Source data
=====

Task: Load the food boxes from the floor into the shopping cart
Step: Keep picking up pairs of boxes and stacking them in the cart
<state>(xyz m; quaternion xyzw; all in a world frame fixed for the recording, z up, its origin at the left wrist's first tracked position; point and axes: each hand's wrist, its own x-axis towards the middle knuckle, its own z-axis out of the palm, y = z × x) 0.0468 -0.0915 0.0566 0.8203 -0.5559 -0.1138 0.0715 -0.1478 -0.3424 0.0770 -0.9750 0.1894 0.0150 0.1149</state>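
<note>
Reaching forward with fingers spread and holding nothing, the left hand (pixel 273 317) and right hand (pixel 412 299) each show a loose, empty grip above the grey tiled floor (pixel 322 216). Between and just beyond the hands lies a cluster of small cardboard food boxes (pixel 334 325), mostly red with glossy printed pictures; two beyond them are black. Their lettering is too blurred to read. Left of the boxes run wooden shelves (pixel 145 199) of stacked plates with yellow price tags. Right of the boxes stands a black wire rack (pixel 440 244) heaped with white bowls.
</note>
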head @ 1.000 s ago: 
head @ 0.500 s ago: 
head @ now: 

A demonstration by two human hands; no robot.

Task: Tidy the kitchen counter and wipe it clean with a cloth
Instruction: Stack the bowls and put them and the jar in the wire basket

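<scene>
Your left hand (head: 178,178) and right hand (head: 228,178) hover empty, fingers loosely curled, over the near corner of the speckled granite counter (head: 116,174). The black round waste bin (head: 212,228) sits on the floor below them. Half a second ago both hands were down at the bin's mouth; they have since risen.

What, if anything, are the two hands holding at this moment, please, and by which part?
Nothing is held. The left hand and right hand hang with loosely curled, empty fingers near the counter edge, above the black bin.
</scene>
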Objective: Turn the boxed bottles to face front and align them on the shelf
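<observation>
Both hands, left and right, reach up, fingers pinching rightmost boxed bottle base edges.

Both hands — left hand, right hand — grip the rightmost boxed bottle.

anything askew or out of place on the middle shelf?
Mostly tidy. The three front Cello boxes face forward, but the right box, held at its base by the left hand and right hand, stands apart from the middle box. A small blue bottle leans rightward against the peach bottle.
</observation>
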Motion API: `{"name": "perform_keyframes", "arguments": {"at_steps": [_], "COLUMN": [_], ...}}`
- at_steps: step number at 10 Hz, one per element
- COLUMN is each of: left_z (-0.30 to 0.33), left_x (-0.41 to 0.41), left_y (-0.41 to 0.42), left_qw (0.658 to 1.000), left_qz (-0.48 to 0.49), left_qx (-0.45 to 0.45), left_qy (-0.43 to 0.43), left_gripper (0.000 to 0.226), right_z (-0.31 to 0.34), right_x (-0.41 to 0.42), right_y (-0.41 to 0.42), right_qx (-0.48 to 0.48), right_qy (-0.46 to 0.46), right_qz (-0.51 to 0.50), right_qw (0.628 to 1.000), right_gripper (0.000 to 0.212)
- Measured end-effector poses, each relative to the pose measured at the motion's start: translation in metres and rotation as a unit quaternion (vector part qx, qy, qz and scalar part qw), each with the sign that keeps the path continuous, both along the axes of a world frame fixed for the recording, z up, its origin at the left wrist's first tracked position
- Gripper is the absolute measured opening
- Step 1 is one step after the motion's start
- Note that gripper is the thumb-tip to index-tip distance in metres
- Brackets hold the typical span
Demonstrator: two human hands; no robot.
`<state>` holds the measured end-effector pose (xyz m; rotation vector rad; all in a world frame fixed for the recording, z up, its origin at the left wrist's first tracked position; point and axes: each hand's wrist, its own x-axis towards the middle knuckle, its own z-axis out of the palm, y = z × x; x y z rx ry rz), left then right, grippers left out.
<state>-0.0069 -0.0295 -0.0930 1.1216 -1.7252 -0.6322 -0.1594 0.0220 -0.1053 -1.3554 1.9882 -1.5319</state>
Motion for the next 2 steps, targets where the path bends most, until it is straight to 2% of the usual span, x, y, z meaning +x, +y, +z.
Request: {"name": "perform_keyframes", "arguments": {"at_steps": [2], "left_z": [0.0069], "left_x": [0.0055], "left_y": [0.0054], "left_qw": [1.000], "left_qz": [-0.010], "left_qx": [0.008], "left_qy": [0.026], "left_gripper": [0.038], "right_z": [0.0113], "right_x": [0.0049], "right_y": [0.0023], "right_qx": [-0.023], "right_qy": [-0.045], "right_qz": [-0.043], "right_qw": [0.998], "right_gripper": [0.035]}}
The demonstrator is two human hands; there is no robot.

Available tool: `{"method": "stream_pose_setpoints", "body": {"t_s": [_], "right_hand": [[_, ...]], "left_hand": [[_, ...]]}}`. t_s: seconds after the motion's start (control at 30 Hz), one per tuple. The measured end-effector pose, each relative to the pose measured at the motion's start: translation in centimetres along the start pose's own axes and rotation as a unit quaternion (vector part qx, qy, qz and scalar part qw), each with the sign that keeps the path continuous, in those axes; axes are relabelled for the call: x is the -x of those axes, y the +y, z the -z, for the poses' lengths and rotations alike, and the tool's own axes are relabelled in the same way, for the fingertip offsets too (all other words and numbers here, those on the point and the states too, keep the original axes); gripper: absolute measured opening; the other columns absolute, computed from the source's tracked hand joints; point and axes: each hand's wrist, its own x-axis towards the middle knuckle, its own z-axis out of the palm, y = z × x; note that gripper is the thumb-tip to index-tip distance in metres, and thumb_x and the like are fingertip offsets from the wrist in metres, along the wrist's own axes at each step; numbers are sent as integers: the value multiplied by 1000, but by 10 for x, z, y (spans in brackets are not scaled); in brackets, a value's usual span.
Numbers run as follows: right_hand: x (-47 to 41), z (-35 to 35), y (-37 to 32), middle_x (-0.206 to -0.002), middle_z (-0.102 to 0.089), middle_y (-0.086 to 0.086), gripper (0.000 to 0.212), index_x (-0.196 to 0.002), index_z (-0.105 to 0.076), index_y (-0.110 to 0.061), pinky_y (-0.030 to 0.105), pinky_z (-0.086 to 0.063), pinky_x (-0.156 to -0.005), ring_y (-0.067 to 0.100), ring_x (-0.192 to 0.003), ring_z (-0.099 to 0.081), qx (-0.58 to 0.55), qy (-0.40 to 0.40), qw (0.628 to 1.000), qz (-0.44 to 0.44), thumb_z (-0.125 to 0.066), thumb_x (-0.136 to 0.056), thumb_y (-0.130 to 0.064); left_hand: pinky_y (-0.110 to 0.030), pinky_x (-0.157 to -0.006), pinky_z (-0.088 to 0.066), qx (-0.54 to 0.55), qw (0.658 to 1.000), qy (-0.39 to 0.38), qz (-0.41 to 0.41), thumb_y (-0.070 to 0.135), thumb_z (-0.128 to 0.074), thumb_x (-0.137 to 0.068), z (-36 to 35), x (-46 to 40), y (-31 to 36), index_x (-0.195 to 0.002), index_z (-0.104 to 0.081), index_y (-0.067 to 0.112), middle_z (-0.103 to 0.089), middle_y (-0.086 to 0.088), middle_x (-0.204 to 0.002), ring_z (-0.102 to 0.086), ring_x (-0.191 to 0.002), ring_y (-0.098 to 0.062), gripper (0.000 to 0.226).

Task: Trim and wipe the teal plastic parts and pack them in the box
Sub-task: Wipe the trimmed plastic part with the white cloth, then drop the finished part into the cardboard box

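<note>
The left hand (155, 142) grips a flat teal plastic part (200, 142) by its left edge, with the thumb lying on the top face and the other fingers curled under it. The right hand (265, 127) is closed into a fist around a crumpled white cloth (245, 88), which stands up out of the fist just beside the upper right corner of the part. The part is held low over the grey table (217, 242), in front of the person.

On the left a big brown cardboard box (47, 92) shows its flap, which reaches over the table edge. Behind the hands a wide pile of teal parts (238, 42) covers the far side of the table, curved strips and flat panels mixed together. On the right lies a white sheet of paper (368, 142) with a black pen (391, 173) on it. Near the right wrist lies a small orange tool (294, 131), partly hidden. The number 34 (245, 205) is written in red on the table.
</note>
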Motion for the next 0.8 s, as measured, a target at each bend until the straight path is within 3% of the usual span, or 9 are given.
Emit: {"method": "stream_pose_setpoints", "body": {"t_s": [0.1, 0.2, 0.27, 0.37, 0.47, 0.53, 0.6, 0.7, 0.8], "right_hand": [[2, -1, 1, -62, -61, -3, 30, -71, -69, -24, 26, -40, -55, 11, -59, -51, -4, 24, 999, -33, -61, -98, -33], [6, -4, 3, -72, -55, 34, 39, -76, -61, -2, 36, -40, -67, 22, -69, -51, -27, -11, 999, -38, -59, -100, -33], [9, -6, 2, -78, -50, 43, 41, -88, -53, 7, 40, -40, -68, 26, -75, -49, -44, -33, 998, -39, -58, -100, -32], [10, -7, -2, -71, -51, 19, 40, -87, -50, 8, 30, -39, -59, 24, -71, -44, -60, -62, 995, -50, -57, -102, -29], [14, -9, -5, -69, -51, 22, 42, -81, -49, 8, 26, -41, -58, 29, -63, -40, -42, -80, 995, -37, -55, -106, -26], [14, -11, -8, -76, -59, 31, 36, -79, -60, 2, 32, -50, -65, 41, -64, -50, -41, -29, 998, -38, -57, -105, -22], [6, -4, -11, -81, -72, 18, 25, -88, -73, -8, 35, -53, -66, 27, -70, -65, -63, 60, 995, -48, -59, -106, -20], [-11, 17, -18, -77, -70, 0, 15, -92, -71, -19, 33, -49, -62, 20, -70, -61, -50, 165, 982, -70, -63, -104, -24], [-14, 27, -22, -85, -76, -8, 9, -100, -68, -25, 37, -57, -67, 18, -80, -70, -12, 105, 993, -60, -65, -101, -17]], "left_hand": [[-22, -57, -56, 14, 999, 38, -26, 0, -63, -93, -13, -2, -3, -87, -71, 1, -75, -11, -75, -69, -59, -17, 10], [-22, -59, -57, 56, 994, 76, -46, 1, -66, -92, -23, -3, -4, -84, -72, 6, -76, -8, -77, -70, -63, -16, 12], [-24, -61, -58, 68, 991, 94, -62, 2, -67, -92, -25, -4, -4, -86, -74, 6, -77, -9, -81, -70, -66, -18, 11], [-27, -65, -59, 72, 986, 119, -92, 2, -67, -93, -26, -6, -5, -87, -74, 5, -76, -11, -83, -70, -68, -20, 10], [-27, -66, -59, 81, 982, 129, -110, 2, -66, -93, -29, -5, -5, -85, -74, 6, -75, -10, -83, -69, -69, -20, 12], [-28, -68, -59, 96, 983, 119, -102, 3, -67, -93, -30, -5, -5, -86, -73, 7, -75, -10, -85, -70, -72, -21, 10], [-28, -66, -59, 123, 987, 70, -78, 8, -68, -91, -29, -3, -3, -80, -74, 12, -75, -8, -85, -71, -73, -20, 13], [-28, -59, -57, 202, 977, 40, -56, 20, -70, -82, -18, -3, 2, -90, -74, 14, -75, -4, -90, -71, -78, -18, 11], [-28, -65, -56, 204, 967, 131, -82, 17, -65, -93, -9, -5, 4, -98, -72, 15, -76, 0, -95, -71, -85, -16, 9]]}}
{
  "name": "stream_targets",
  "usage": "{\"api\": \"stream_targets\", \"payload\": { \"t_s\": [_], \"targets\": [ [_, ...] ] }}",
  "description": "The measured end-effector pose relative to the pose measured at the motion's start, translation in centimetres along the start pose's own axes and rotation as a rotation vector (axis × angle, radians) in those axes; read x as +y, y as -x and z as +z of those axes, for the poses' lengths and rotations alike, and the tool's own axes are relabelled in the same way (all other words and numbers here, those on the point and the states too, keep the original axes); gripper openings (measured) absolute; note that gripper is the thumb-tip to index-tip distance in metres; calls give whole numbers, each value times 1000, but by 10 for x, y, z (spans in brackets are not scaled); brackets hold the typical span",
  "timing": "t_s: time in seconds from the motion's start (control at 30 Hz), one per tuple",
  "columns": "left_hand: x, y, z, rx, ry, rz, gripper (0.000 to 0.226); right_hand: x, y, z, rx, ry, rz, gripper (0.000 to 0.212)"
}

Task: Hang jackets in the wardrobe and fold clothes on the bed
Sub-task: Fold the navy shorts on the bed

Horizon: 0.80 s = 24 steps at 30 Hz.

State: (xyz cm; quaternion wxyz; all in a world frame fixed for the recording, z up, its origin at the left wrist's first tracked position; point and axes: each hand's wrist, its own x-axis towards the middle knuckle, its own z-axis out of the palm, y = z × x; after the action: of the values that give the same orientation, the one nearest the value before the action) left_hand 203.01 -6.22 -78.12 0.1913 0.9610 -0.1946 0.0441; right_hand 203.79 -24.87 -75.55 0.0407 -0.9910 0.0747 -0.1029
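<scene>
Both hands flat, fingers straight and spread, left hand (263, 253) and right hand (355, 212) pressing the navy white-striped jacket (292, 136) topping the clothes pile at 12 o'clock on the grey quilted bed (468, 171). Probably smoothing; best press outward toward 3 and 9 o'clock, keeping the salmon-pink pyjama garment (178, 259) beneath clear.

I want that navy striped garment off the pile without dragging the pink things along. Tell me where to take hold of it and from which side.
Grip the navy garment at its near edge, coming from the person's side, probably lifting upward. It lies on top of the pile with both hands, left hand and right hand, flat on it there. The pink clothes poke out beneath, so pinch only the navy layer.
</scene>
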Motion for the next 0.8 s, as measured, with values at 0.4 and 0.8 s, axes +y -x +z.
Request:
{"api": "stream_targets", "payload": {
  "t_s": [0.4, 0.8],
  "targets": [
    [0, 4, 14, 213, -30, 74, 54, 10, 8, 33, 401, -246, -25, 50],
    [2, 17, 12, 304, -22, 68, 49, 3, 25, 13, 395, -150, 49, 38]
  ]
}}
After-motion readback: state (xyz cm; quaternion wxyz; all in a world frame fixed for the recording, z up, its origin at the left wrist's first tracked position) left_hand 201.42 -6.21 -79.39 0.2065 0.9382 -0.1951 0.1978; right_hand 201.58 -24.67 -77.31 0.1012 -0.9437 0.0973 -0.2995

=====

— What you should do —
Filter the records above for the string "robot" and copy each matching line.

— Solution to this exercise —
A demonstration by two human hands; no robot.
Demonstrator: two human hands; no robot.
The demonstrator is two human hands; there is no robot.

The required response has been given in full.